🤖 AI Summary
In cross-institutional federated learning (FL), frequent exchange of model weights between clients and the server is highly susceptible to network congestion, resulting in high synchronization latency and degraded training efficiency. To address this, we propose an SDN-driven dynamic routing framework tailored for FL. Leveraging SDN’s global network visibility, our approach innovatively integrates FL’s inherent communication periodicity and asynchrony, and designs a lightweight, network-state-aware path scheduling algorithm that enables adaptive routing optimization during training. The framework significantly reduces parameter synchronization latency: under a 50-node topology, it achieves 47% and 41% lower synchronization time compared to shortest-path and capacity-aware routing, respectively. It incurs minimal computational overhead, exhibits strong scalability, and demonstrates practical deployability in real-world FL deployments.
📝 Abstract
Cross-silo Federated Learning (FL) enables multiple institutions to collaboratively train machine learning models while preserving data privacy.
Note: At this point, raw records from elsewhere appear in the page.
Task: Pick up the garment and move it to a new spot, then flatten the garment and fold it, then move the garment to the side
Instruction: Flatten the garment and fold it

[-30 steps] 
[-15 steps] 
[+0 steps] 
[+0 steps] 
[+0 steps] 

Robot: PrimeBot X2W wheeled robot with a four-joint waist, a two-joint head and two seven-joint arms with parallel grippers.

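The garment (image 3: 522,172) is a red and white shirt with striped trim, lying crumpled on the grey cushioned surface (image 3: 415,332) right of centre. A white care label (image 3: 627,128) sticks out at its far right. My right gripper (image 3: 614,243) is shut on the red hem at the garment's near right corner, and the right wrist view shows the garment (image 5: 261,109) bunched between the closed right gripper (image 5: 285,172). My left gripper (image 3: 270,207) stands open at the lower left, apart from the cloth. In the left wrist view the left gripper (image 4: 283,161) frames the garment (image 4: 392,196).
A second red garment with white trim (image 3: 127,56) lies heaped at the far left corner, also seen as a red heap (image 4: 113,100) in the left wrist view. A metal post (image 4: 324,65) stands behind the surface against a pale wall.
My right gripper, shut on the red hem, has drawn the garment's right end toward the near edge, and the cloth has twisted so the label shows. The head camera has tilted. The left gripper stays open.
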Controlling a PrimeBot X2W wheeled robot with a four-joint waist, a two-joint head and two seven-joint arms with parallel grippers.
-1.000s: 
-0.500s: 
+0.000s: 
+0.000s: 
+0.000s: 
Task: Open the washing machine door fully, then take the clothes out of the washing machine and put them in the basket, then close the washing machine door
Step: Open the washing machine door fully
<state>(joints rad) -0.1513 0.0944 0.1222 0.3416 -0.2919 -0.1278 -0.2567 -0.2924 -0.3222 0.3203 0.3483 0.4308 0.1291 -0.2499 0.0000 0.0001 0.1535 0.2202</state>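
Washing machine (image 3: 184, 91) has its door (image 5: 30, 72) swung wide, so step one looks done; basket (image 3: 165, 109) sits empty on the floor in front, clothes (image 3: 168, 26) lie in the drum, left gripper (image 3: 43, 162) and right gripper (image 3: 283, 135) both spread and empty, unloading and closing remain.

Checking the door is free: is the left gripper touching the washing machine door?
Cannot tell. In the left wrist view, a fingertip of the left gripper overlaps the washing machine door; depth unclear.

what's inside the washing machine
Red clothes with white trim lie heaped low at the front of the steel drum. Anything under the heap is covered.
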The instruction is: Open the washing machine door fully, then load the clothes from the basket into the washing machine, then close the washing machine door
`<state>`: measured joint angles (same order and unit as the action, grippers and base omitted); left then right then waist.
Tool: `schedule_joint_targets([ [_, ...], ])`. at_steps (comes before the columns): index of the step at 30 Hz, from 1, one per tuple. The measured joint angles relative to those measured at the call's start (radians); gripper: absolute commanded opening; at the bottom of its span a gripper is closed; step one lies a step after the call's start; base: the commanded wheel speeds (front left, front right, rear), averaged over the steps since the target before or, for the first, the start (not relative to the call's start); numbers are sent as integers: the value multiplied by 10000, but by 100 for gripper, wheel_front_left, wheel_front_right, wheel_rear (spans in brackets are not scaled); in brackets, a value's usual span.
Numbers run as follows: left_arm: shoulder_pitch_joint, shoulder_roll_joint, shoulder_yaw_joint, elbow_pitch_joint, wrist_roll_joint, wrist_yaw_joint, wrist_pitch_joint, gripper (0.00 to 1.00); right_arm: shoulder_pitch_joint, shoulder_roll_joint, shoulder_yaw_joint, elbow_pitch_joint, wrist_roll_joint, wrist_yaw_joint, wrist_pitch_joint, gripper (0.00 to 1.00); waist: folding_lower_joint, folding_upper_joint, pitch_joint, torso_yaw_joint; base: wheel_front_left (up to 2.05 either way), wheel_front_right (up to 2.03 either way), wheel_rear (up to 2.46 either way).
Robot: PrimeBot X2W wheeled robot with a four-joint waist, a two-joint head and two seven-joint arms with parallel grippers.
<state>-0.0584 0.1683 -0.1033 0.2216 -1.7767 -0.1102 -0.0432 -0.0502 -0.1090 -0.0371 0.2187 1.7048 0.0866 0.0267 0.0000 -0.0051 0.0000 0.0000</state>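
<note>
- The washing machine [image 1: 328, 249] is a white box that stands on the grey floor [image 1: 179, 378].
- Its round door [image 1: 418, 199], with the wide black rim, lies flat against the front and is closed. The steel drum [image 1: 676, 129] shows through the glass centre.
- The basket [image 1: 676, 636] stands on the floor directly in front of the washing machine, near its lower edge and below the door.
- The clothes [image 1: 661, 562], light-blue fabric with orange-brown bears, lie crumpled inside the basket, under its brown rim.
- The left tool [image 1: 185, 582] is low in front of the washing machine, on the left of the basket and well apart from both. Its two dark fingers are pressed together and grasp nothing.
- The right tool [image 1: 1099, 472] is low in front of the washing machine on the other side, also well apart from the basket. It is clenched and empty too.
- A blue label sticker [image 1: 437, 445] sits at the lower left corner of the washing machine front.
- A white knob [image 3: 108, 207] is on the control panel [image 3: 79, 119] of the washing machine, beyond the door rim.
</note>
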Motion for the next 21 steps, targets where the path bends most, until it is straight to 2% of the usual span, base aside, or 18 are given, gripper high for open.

In such settings, clients repeatedly exchange model weights with a central server, making the overall training time highly sensitive to network performance. However, conventional routing methods often fail to prevent congestion, leading to increased communication latency and prolonged training. Software-Defined Networking (SDN), which provides centralized and programmable control over network resources, offers a promising way to address this limitation. To this end, we propose SmartFLow, an SDN-based framework designed to enhance communication efficiency in cross-silo FL. SmartFLow dynamically adjusts routing paths in response to changing network conditions, thereby reducing congestion and improving synchronization efficiency. Experimental results show that SmartFLow decreases parameter synchronization time by up to 47% compared to shortest-path routing and 41% compared to capacity-aware routing. Furthermore, it achieves these gains with minimal computational overhead and scales effectively to networks of up to 50 clients, demonstrating its practicality for real-world FL deployments.